((
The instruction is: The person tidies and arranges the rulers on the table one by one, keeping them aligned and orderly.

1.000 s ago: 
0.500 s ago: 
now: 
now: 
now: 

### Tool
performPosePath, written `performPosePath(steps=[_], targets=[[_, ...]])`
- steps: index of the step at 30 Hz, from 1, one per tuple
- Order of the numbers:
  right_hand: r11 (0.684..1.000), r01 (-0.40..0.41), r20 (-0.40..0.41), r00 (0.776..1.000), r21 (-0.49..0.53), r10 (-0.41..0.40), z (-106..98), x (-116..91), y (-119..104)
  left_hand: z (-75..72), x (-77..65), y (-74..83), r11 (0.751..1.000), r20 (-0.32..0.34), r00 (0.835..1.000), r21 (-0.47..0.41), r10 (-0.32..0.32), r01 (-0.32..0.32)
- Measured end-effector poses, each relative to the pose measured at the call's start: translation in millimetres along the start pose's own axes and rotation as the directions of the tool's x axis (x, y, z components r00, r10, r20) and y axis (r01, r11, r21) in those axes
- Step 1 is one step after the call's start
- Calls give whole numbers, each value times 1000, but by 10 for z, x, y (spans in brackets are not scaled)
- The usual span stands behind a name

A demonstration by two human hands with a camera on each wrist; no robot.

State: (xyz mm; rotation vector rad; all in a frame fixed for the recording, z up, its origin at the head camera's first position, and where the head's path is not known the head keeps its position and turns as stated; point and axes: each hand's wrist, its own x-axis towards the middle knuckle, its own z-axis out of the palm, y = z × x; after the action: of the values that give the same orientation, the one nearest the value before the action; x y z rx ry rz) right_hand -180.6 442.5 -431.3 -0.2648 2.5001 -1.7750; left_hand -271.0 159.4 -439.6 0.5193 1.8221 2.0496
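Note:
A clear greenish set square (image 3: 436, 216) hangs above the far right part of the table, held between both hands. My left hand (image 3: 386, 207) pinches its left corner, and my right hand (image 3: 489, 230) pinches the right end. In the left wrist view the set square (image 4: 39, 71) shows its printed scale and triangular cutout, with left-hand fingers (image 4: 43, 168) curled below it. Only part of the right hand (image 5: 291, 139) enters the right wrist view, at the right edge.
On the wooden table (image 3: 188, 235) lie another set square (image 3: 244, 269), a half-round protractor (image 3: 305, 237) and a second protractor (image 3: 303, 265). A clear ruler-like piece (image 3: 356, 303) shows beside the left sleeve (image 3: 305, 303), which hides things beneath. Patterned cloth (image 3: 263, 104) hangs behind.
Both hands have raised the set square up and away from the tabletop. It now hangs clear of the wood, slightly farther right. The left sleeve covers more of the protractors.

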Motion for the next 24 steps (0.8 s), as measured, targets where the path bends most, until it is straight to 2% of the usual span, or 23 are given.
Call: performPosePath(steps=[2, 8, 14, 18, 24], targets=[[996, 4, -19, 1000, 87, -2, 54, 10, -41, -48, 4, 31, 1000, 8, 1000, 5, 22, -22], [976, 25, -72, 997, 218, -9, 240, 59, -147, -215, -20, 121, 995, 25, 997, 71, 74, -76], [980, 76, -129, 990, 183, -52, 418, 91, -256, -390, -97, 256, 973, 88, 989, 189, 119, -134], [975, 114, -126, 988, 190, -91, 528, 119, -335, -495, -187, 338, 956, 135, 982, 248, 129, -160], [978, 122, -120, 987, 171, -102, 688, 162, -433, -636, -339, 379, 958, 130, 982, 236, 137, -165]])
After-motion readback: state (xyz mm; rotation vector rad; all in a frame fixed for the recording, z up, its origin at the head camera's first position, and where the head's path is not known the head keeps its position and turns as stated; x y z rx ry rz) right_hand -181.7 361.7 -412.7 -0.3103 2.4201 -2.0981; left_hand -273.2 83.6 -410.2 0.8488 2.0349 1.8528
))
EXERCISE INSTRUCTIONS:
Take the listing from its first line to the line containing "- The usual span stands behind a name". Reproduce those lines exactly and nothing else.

WRITTEN REPLY:
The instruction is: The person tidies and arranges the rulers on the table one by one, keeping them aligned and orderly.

1.000 s ago: 
0.500 s ago: 
now: 
now: 
now: 

### Tool
performPosePath, written `performPosePath(steps=[_], targets=[[_, ...]])`
- steps: index of the step at 30 Hz, from 1, one per tuple
- Order of the numbers:
  right_hand: r11 (0.684..1.000), r01 (-0.40..0.41), r20 (-0.40..0.41), r00 (0.776..1.000), r21 (-0.49..0.53), r10 (-0.41..0.40), z (-106..98), x (-116..91), y (-119..104)
  left_hand: z (-75..72), x (-77..65), y (-74..83), r11 (0.751..1.000), r20 (-0.32..0.34), r00 (0.835..1.000), r21 (-0.47..0.41), r10 (-0.32..0.32), r01 (-0.32..0.32)
- Measured end-effector poses, each relative to the pose measured at the call's start: translation in millimetres along the start pose's own axes and rotation as the directions of the tool's x axis (x, y, z components r00, r10, r20) and y axis (r01, r11, r21) in those axes
- Step 1 is one step after the call's start
- Calls give whole numbers, each value times 1000, but by 10 for z, x, y (spans in brackets are not scaled)
- The usual span stands behind a name

This completes the output for the exercise.